PART 2 - RESPONSIBILITIES
I. Institution
A. This institution acknowledges that it bears full
responsibility for the performance of all research involving human
subjects, covered by this Assurance, including complying with
Federal, state, or local laws as they may relate to such research.
B. This institution will require appropriate additional
safeguards in research that involves: (1) fetuses, pregnant women,
or human ova in vitro fertilization (per 45 CFR
46 Subpart B), (2) prisoners (per 45 CFR 46 Subpart C), (3) children
(per 45 CFR 46 Subpart D), (4) the cognitively impaired, or (5)
other potentially vulnerable groups.
C. This institution, including all its named components
(see Appendix A), acknowledges and accepts its responsibilities
for protecting the rights and welfare of human subjects of research
covered by this Assurance.
D. This institution is responsible for acquiring
appropriate Assurances or Amendments, when requested, and certifications
of IRB review and approval for federally sponsored research from
all its standing affiliates (see Appendix B) and Assurances or
Agreements for all others, domestic or foreign, which may otherwise
become affiliated on a limited basis in such research.
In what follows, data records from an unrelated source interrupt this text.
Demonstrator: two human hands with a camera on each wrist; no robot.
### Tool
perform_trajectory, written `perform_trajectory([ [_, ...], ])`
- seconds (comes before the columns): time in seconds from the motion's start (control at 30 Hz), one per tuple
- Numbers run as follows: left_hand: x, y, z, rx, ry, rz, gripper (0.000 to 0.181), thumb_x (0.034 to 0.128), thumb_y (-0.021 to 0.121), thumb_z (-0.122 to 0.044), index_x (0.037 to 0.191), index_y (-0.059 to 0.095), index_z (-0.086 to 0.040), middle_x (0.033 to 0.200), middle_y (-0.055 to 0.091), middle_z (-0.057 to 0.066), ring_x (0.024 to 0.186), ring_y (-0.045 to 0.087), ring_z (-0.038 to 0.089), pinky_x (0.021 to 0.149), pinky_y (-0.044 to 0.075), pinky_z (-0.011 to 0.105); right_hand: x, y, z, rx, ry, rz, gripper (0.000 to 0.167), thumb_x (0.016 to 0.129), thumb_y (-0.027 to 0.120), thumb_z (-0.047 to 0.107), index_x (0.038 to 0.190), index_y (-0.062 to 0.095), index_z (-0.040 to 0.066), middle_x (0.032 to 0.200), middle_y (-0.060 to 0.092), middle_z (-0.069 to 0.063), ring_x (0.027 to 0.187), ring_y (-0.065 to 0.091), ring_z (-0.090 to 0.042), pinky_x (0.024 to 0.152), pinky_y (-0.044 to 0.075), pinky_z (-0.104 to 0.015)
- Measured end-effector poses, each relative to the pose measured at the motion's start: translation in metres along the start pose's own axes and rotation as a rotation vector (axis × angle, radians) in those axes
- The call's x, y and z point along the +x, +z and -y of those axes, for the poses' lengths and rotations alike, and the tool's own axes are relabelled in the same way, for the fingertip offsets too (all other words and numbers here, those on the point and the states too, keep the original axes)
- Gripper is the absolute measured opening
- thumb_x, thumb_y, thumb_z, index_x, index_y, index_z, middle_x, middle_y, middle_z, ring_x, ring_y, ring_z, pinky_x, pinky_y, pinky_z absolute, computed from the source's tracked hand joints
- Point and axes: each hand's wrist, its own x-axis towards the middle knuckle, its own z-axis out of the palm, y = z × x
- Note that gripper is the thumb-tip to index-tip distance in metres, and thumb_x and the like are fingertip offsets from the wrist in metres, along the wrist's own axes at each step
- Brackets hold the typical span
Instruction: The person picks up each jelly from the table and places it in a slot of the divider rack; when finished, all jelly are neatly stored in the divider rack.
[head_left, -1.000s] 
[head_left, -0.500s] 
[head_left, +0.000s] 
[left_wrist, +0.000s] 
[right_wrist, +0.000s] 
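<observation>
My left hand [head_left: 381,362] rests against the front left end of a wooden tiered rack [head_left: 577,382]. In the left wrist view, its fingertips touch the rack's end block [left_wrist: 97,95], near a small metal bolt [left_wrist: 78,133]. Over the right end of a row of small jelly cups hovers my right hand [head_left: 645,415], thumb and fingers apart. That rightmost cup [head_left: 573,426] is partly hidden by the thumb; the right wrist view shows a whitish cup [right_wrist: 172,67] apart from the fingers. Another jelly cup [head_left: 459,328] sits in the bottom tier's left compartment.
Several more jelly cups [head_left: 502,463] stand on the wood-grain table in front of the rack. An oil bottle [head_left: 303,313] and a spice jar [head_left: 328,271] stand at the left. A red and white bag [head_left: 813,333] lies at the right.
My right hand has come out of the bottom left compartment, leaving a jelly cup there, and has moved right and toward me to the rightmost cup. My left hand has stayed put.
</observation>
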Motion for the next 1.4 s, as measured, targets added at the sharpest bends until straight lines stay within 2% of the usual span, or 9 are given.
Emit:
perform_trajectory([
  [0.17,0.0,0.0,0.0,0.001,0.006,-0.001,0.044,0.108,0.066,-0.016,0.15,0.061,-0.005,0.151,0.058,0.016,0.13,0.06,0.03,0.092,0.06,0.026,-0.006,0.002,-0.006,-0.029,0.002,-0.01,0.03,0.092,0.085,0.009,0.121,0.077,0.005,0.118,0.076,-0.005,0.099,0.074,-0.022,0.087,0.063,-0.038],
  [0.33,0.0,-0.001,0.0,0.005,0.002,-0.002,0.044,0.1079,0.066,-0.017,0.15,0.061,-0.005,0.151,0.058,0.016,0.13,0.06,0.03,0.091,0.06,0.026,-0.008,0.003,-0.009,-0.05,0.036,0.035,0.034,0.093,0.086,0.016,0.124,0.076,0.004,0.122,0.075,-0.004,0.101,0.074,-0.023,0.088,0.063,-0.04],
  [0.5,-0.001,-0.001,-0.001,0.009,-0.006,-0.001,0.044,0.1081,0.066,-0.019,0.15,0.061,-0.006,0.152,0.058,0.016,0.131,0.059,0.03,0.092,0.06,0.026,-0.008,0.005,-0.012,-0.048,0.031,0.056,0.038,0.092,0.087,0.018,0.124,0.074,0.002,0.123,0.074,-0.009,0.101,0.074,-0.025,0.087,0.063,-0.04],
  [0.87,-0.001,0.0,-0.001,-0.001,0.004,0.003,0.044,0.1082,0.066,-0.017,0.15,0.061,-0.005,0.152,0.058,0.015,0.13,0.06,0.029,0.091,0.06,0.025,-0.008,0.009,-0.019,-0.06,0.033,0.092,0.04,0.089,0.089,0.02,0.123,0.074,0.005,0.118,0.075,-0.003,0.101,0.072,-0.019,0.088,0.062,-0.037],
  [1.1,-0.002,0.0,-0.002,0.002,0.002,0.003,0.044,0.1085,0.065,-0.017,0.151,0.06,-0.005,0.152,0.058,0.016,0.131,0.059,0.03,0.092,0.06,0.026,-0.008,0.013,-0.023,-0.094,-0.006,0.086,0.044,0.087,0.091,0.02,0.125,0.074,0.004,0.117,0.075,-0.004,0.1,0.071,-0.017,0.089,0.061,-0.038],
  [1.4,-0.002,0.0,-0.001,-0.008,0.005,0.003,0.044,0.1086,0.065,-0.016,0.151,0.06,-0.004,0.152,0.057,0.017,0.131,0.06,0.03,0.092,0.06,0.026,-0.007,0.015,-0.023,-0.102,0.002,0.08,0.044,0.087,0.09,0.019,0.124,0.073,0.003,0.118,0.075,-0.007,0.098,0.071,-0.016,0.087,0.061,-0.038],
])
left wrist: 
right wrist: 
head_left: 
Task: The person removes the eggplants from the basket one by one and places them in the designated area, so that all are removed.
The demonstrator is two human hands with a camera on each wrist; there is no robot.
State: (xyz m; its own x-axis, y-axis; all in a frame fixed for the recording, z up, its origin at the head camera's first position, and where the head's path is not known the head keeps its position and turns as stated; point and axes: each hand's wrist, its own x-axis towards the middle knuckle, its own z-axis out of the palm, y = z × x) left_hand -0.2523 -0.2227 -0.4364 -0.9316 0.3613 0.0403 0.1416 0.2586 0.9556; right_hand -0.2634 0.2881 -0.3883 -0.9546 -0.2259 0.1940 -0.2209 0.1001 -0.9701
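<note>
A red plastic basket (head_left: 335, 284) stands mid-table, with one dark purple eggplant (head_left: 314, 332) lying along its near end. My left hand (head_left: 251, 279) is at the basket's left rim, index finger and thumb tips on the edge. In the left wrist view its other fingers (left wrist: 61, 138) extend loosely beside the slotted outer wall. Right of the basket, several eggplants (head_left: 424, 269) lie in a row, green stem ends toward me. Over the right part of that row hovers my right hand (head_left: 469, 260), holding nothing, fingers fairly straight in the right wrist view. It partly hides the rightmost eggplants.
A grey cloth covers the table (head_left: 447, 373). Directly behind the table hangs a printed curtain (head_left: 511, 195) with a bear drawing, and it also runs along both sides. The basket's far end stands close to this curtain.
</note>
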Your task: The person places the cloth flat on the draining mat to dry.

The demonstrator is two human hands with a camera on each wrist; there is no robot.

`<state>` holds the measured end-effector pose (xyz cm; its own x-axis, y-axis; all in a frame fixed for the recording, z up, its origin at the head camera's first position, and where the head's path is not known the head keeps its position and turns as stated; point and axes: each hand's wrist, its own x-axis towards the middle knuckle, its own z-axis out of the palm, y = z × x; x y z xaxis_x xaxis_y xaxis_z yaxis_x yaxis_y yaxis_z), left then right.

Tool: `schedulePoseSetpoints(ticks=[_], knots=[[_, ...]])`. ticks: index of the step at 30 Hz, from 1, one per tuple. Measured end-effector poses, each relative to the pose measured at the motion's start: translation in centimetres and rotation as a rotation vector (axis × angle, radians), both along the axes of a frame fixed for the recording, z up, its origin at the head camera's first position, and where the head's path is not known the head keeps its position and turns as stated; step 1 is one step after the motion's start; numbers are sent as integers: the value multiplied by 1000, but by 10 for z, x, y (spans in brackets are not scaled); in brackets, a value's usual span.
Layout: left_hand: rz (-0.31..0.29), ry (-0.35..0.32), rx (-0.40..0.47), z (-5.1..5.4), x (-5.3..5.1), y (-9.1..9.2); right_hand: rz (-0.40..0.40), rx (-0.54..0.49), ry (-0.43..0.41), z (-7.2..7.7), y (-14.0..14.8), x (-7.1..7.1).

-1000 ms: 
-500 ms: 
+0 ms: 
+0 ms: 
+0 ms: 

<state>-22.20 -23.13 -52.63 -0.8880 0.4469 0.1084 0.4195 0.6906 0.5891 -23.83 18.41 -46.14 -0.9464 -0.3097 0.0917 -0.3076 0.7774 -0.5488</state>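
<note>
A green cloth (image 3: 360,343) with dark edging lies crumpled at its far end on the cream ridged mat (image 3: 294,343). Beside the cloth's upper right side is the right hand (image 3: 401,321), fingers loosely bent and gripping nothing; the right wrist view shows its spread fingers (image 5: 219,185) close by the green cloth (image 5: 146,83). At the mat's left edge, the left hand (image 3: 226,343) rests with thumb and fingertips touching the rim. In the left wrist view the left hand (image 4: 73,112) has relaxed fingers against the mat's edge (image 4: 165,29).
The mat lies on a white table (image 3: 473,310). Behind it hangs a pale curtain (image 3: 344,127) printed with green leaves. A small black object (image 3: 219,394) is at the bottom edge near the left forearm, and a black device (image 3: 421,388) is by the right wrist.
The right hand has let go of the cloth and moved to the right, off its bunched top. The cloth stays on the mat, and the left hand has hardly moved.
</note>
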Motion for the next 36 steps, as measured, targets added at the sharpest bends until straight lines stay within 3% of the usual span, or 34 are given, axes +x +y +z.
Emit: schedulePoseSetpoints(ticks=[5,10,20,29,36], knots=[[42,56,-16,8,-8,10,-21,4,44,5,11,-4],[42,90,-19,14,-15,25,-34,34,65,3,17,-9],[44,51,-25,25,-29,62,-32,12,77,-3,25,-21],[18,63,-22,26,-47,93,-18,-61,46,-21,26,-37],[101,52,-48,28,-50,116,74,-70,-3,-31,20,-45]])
E. This institution is responsible for ensuring
that no performance site cooperating in the conduct of federally
sponsored research for which this Assurance applies does so without
federal department or agency approval of an appropriate assurance
of compliance, in whatever appropriate form, and satisfaction
of IRB certification requirements.
F. In accordance with the compositional requirements
of 45 CFR 107, this institution has established the IRBs listed
in the attached rosters (see Appendix C). Certain research supported
by the U.S. Department of Education will be reviewed in accordance
with the requirements of Title 34 CFR Parts 350 and 356 which
require that the IRBs include at least one person who is primarily
concerned with the welfare of handicapped children or mentally
disabled persons.
G. This institution will provide both meeting space
and sufficient staff to support the IRBs review and record-keeping
duties.
H. This institution recognizes that involvement
in research activities of any OHRP-recognized Cooperative Protocol
Research Programs (CPRPs) will involve additional reporting and
record-keeping requirements related to human subject protections.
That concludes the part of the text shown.